### YOUR ASSIGNMENT
For the entries that appear below, write out the exact text and omit the pictures.

%%

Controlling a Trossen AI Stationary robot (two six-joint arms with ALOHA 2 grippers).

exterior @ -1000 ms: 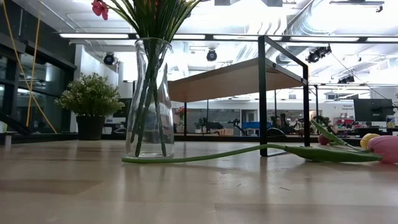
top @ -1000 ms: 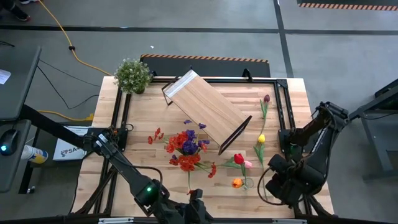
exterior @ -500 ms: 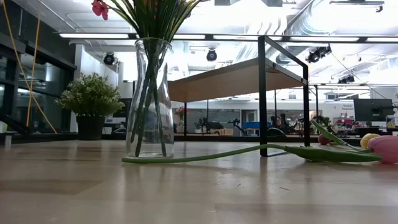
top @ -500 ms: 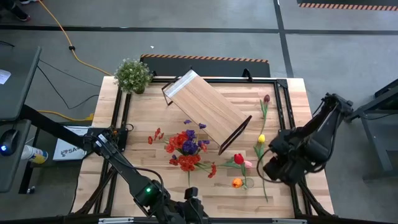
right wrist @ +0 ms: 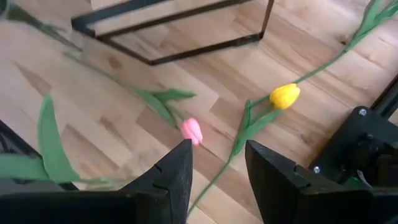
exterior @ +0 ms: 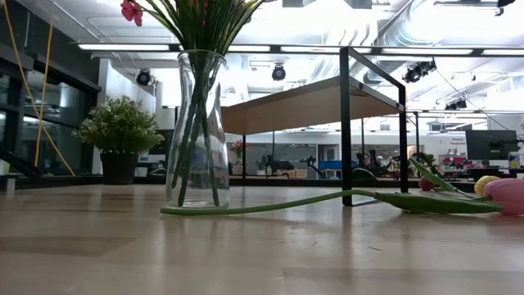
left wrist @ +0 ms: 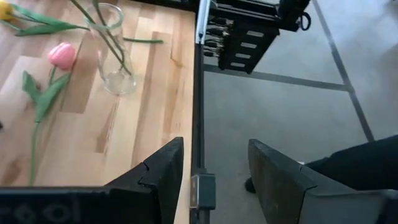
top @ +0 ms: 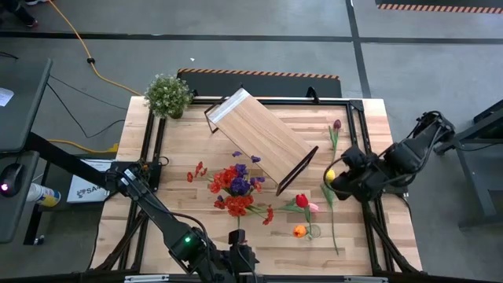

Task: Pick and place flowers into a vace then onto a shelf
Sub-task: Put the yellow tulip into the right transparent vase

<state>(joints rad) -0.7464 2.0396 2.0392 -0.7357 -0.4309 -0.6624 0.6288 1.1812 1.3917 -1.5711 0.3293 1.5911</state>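
Observation:
A clear glass vase [exterior: 196, 123] stands on the table and holds a bunch of red and purple flowers [top: 234, 187]. The wooden shelf [top: 259, 140] stands behind it on its black legs. Loose tulips lie flat on the table to the right: maroon [top: 336, 124], yellow [right wrist: 285, 95], red [top: 301, 200], pink [right wrist: 191, 130] and orange [top: 299, 231]. My right gripper [right wrist: 217, 168] hangs open above the yellow and pink tulips, with nothing between its fingers. At the table's near edge my left gripper [left wrist: 214, 168] stands open and holds nothing, in front of the vase [left wrist: 113, 53].
A bushy potted plant [top: 167, 94] stands at the far left corner. A long green stem [exterior: 286, 203] lies on the table beside the vase. The black table frame [top: 357, 134] runs along the right edge. Bare planks lie left of the vase.
My right gripper has risen from the near right corner and swung toward the table's far edge; it now hangs over the yellow tulip, its fingers' gap unchanged. The flowers and the vase have stayed where they were.

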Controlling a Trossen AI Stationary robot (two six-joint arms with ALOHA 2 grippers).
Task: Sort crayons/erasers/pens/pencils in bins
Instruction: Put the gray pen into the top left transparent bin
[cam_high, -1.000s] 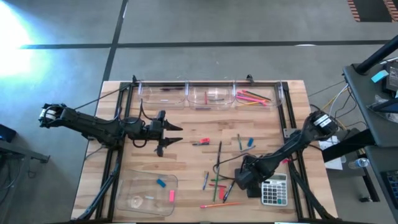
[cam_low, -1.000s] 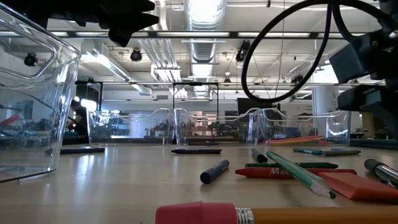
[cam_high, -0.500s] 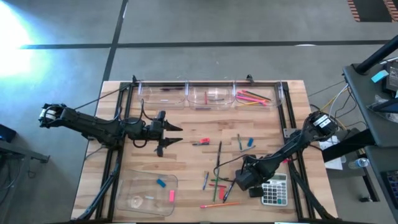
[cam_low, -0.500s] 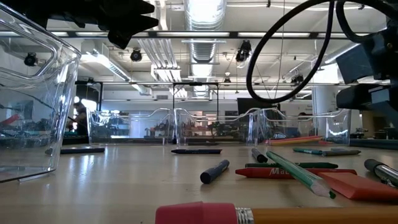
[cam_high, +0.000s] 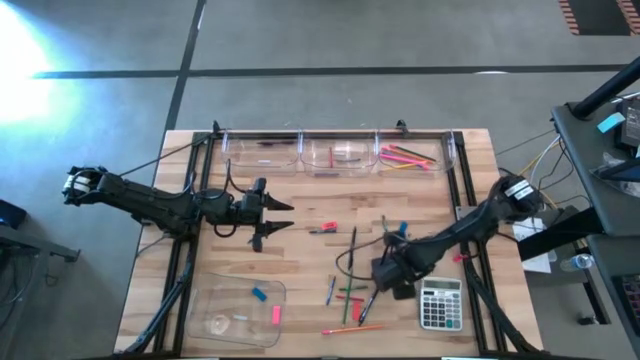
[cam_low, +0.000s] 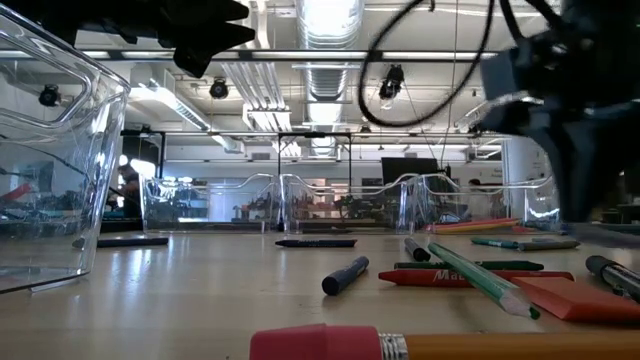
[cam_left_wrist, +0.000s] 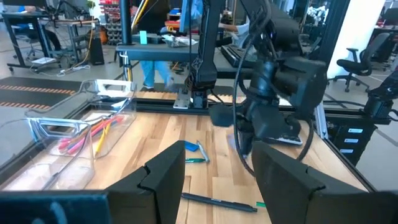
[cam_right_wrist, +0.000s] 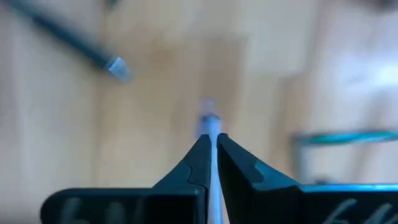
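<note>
My right gripper (cam_high: 384, 274) hangs over the scattered sticks at the table's near right, pointing down, shut on a thin pale grey-blue pen (cam_right_wrist: 209, 124). My left gripper (cam_high: 276, 216) stands open and level above the table's left middle, holding nothing (cam_left_wrist: 217, 180). Three clear bins (cam_high: 340, 155) line the far edge. The right one holds pink and orange pencils (cam_high: 405, 156). A shallow tray (cam_high: 212, 300) at the near left holds a blue and a pink eraser (cam_high: 259, 294). A red crayon (cam_high: 324, 229), a dark pen (cam_high: 352, 246) and an orange pencil (cam_high: 350, 328) lie flat on the wood. My right gripper pinches the thin pen between its two fingers (cam_right_wrist: 198, 163), which come from above, pointing down. The pen runs along the fingers, and its pale end (cam_right_wrist: 209, 119) sticks out past the fingertips. Whether that end touches the table I cannot tell.
A grey calculator (cam_high: 440, 303) lies just right of my right gripper. A black cable loop (cam_high: 346, 263) hangs beside it. A blue eraser (cam_high: 403, 229) and a green pencil (cam_high: 385, 228) lie beyond. Metal rails (cam_high: 463, 190) border the table's sides.
My right gripper has risen and gone toward the table's far edge, tipping more steeply downward. The calculator it partly covered now shows whole.
</note>
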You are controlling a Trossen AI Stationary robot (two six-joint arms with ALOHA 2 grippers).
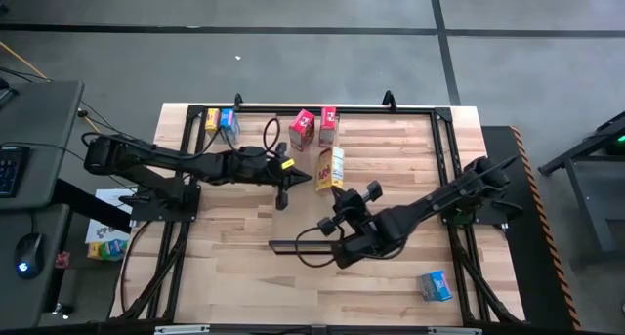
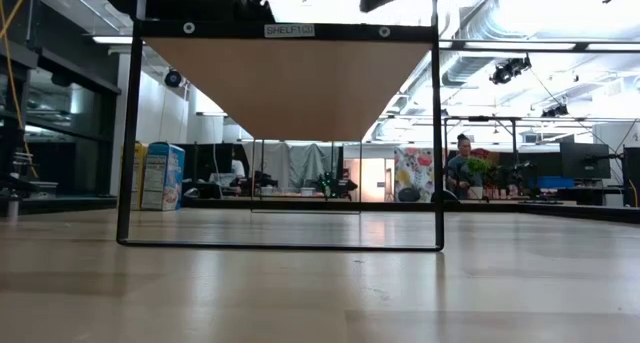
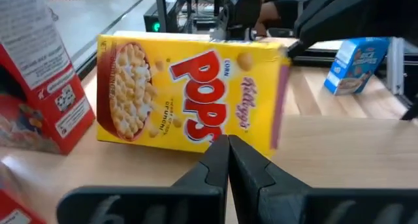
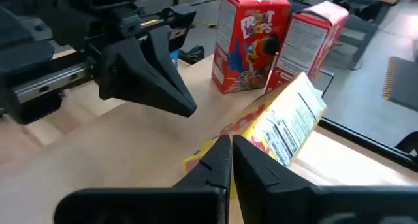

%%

### EXERCISE RESPONSE
Controlling a Trossen AI Stationary robot (two six-joint arms with ALOHA 2 grippers).

exterior @ -1000 ms: 
top @ -1000 ms: 
exterior @ -500 ms: 
top @ -500 ms: 
right wrist @ +0 ms: 
exterior @ +0 ms: 
left wrist @ +0 ms: 
top @ +0 ms: 

Task: Pick and place flowers into a vace then onto a shelf
Sub-task: Put the yellow tulip into the right transparent vase

<state>(joints rad) -0.7464 2.0396 2.0392 -0.7357 -0.4309 -0.6624 0.6288 1.1812 1.3917 -1.5711 0.3293 1.5911</state>
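Observation:
A clear glass vase [exterior: 196, 123] stands on the table and holds a bunch of red and purple flowers [top: 234, 187]. The wooden shelf [top: 259, 140] stands behind it on its black legs. Loose tulips lie flat on the table to the right: maroon [top: 336, 124], yellow [right wrist: 285, 95], red [top: 301, 200], pink [right wrist: 191, 130] and orange [top: 299, 231]. My right gripper [right wrist: 217, 168] hangs open above the yellow and pink tulips, with nothing between its fingers. At the table's near edge my left gripper [left wrist: 214, 168] stands open and holds nothing, in front of the vase [left wrist: 113, 53].
A bushy potted plant [top: 167, 94] stands at the far left corner. A long green stem [exterior: 286, 203] lies on the table beside the vase. The black table frame [top: 357, 134] runs along the right edge. Bare planks lie left of the vase.
My right gripper has risen from the near right corner and swung toward the table's far edge; it now hangs over the yellow tulip, its fingers' gap unchanged. The flowers and the vase have stayed where they were.
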
Controlling a Trossen AI Stationary robot (two six-joint arms with ALOHA 2 grippers).
Task: Sort crayons/erasers/pens/pencils in bins
Instruction: Put the gray pen into the top left transparent bin
[cam_high, -1.000s] 
[cam_low, -1.000s] 
[cam_high, -0.500s] 
[cam_low, -0.500s] 
[cam_high, +0.000s] 
[cam_low, +0.000s] 
[cam_left_wrist, +0.000s] 
[cam_right_wrist, +0.000s] 
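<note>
My right gripper (cam_high: 384, 274) hangs over the scattered sticks at the table's near right, pointing down, shut on a thin pale grey-blue pen (cam_right_wrist: 209, 124). My left gripper (cam_high: 276, 216) stands open and level above the table's left middle, holding nothing (cam_left_wrist: 217, 180). Three clear bins (cam_high: 340, 155) line the far edge. The right one holds pink and orange pencils (cam_high: 405, 156). A shallow tray (cam_high: 212, 300) at the near left holds a blue and a pink eraser (cam_high: 259, 294). A red crayon (cam_high: 324, 229), a dark pen (cam_high: 352, 246) and an orange pencil (cam_high: 350, 328) lie flat on the wood. My right gripper pinches the thin pen between its two fingers (cam_right_wrist: 198, 163), which come from above, pointing down. The pen runs along the fingers, and its pale end (cam_right_wrist: 209, 119) sticks out past the fingertips. Whether that end touches the table I cannot tell.
A grey calculator (cam_high: 440, 303) lies just right of my right gripper. A black cable loop (cam_high: 346, 263) hangs beside it. A blue eraser (cam_high: 403, 229) and a green pencil (cam_high: 385, 228) lie beyond. Metal rails (cam_high: 463, 190) border the table's sides.
My right gripper has risen and gone toward the table's far edge, tipping more steeply downward. The calculator it partly covered now shows whole.
</note>
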You are controlling a Trossen AI Stationary robot (two six-joint arms with ALOHA 2 grippers).

Nothing further remains for this exercise.